WHAT IS EXPECTED
In the data that follows, give the number of lines containing the word "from". Offer no additional comment.

DATASET section start

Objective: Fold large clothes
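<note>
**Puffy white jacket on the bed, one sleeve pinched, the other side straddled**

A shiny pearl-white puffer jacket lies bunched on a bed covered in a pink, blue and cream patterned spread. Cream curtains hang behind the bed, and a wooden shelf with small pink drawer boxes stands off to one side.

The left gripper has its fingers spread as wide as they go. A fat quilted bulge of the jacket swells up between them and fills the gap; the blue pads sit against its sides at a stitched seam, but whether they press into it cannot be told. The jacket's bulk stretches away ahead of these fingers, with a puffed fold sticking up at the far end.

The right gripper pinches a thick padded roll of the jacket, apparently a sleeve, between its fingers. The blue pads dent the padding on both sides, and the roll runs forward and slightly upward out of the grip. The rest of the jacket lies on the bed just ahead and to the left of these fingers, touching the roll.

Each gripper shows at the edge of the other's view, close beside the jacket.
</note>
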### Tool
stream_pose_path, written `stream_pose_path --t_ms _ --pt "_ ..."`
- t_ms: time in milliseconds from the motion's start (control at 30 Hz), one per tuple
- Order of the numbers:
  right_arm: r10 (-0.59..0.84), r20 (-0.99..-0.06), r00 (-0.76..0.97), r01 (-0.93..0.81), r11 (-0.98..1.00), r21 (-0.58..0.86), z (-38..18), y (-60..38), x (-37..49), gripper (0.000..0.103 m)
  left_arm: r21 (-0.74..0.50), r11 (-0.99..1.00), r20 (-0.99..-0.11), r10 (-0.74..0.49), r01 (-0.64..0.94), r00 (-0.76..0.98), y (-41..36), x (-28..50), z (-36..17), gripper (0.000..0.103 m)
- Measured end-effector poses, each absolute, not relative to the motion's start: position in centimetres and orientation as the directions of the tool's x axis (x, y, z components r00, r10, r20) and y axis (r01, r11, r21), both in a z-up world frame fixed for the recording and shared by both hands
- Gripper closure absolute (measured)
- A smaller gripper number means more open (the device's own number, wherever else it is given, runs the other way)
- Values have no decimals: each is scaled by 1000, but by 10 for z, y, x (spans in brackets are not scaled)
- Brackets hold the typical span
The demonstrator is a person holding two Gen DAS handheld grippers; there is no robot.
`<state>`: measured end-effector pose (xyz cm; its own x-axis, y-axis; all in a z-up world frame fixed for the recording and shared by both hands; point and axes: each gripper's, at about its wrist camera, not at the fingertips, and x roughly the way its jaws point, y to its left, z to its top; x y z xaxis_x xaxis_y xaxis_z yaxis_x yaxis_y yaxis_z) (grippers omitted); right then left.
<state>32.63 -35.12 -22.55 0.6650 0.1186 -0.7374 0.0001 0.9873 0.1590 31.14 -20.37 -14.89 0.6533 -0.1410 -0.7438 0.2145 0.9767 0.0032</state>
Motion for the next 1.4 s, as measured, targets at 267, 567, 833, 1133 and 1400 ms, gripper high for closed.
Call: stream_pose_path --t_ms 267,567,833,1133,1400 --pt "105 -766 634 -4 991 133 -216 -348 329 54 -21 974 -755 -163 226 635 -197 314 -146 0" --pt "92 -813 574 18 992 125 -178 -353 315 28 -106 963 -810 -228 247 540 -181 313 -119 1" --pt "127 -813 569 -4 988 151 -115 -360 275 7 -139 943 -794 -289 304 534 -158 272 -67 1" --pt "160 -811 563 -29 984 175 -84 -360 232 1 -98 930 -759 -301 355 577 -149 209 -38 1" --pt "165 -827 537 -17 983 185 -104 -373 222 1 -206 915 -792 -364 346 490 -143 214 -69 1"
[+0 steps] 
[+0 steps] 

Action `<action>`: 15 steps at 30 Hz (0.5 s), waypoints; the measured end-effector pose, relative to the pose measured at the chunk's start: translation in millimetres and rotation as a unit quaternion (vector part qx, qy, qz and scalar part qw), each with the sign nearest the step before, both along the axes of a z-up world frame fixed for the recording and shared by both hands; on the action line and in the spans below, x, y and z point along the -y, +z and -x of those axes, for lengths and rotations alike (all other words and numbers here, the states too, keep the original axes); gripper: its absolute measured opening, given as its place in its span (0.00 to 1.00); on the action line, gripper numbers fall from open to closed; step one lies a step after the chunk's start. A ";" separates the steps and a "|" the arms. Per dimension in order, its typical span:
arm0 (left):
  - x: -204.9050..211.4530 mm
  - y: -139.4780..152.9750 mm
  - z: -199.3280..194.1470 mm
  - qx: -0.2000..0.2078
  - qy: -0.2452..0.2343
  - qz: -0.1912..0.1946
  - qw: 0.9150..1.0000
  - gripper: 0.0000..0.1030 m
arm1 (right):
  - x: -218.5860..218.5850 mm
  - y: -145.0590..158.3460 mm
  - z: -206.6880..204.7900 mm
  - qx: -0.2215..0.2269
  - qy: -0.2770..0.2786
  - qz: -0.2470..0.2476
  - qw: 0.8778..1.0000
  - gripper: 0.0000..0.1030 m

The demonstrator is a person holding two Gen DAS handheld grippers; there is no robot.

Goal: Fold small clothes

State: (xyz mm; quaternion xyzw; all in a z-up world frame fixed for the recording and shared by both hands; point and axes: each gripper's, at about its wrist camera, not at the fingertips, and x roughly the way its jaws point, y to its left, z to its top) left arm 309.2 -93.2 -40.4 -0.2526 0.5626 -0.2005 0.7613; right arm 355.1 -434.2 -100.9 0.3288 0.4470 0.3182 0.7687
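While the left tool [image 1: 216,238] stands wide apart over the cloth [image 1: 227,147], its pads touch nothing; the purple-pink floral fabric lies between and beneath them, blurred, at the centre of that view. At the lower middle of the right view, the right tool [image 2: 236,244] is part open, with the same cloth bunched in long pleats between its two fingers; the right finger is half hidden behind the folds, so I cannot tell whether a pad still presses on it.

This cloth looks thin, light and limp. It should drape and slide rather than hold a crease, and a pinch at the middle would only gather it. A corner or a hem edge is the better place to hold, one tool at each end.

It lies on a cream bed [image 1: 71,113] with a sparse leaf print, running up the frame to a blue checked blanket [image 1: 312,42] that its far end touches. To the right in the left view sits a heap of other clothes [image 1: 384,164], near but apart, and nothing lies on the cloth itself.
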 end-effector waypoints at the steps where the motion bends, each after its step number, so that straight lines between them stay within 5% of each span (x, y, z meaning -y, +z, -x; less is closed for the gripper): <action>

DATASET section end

SOLUTION TO THIS EXERCISE
2